Faeries 4 Spécial Jack Vance

Dans La révolte des Fées Dragée de Mike Resnick, Arthur trouve sept individus féériques les pieds collés dans une flaque de cola séchée dans sa cave, compromettant leur vengeance à l’encontre du milieu artistique humain qui les ridiculise. Ce conte de fées parodique montre que l’argent peut donner une existence à la magie cynique et enfantine.
Dans Morreion de Jack Vance, un groupe de magiciens part à la rescousse de Morreion, abandonné sur une planète en sursis après un conflit avec le peuple archiplume, et à la recherche de pierres IOUN. Ce space opera à bord d’un palais volant renferme un voyage en huis clos de magiciens roublards dans une ambiance légère et décalée.
Dans le dossier inédit sur Jack Vance, Philippe Monot présente les rapports de l’écrivain avec la fantasy et la science fiction, la prédominance du voyage, les sociétés médiévales et la technologie, la magie et la description d’un futur. Cugel est une incarnation de Jack Vance, espiègle bourlingueur. Jacques Garin participe ensuite à la description de Lyonesse, fantasy antérieure au roi Arthur. Yannick Degiovanni aborde Tschaï, récit d’exploration avec un héros déterminé, amoureux de la liberté dans le déplacement parmi un bouillonnement ethnologique.
André-François Ruaud présente l’œuvre d’Alan Brennert, des textes de fantastique, sensibles et subtils, à la frontière des genres.
P. J. G. Mergey montre la complexité de Replay par Ken Grimwood comme uchronie personnelle.
Dans L’ange de la miséricorde de Jean Millemann, se déroule un témoignage d’auberge, de taverne de marins bretons ballotés entre légendes païennes et christianisme.
Dans Aucun père si dévoué de Johan Heliot, Carole est engagée dans un bazar par le propriétaire, un vieux monsieur mystérieux qui s’adonne à un marché parallèle pour de riches clients. Cette histoire déploie un fantastique monstrueux et tendu psychologiquement.
L’intérêt de ce numéro réside dans le dossier et la nouvelle de Johan Héliot, tous deux inédits et prenants.

Un monde d’azur – Jack Vance

La descendance d’un peuple venu des étoiles fait perdurer la société de castes qui leur a été transmise. Étant installés sur un groupe d’ilots, ils vivent sous la protection d’un monstre marin, le Roi Kragen, en échange de nourriture. Cette situation ne plait pas à Sklar Hast, homme caractériel et intempérant, qui accepte d’être bouc émissaire pour renverser ce système apathique et humiliant.
Les descriptions sont détaillées, de l’archipel, sa topologie et ses activités, du fonctionnement socio-politique en réaction à ce personnage roublard.
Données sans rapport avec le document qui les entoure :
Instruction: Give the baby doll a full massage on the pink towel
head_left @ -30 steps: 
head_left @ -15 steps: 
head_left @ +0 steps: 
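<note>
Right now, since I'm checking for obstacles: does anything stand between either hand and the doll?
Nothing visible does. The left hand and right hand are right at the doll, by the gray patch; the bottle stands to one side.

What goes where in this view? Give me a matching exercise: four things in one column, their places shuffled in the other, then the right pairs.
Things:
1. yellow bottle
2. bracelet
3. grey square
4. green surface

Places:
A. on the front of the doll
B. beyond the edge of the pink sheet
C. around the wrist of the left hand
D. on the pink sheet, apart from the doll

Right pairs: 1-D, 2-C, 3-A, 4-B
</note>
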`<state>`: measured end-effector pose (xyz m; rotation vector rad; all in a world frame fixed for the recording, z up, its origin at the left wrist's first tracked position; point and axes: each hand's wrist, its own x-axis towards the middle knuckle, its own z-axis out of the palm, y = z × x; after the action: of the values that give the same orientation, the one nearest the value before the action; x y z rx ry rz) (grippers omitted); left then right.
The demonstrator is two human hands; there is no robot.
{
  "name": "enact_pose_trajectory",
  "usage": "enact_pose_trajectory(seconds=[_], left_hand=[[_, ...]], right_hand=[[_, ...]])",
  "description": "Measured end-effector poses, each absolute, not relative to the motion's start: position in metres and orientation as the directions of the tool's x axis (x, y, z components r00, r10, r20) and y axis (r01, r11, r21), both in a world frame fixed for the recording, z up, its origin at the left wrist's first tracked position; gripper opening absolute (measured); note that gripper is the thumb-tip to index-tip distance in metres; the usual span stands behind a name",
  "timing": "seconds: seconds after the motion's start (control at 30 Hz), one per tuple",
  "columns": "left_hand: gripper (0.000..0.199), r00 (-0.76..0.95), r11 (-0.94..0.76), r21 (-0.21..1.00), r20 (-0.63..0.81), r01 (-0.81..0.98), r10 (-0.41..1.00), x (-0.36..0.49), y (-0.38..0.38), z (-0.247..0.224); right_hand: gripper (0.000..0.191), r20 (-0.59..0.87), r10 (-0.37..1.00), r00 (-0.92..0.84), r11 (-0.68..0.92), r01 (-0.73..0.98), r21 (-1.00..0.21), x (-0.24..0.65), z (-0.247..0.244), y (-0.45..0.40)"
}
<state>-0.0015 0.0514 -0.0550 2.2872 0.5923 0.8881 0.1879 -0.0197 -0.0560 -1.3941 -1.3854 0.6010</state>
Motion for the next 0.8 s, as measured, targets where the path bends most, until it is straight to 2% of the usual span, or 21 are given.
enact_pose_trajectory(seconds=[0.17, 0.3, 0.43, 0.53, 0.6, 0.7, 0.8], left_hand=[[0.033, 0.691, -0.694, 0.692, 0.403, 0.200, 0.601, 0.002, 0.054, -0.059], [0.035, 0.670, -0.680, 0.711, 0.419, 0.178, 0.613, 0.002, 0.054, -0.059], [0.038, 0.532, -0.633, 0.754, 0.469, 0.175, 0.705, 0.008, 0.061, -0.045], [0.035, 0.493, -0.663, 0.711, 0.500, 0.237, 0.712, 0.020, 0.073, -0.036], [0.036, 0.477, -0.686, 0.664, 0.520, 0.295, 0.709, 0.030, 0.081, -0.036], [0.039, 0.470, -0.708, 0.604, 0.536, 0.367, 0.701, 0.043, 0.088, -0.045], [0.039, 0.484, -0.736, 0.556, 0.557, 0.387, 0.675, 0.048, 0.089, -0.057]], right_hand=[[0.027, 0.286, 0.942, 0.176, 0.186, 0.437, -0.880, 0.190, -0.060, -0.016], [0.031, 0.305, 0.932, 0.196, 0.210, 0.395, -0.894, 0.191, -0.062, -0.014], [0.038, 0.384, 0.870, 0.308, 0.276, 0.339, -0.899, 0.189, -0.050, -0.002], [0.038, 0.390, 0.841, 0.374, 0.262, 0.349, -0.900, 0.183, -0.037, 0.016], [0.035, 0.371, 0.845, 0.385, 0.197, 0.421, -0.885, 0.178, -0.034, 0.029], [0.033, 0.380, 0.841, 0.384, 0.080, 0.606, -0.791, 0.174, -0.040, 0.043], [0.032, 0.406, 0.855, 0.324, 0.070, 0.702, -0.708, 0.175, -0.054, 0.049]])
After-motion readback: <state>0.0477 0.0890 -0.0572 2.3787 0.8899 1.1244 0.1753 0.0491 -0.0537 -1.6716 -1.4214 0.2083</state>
La science fiction fantasy développée a un côté jeunesse, comme un conte écologiste ironique et libertaire, d’une moralité faussement naïve. C’est aussi une anticipation, d’une civilisation sans berceau ni mémoire, une fable où la science fait reculer l’obscurantisme, et Jack Vance joue avec la causalité et la responsabilité pour les désastres, avec des joutes verbales puériles, résultat d’un immobilisme stérile. La relation sentimentale entre Sklar et Méril Rohan, quoique prometteuse et bien installée, disparait d’un coup la moitié du livre, sorte de nouvelle rallongée pleine de spontanéité. Derrière un récit un peu enfantin apparaissent des questions sur l’espèce humaine, la transmission du savoir, l’égocentrisme et la justice inadaptée, l’usage de la violence, la liberté embrigadée, la vengeance ou le pardon désinvolte, pour résumer : la toxicité de l’homme dans une culture archaïque qui évolue.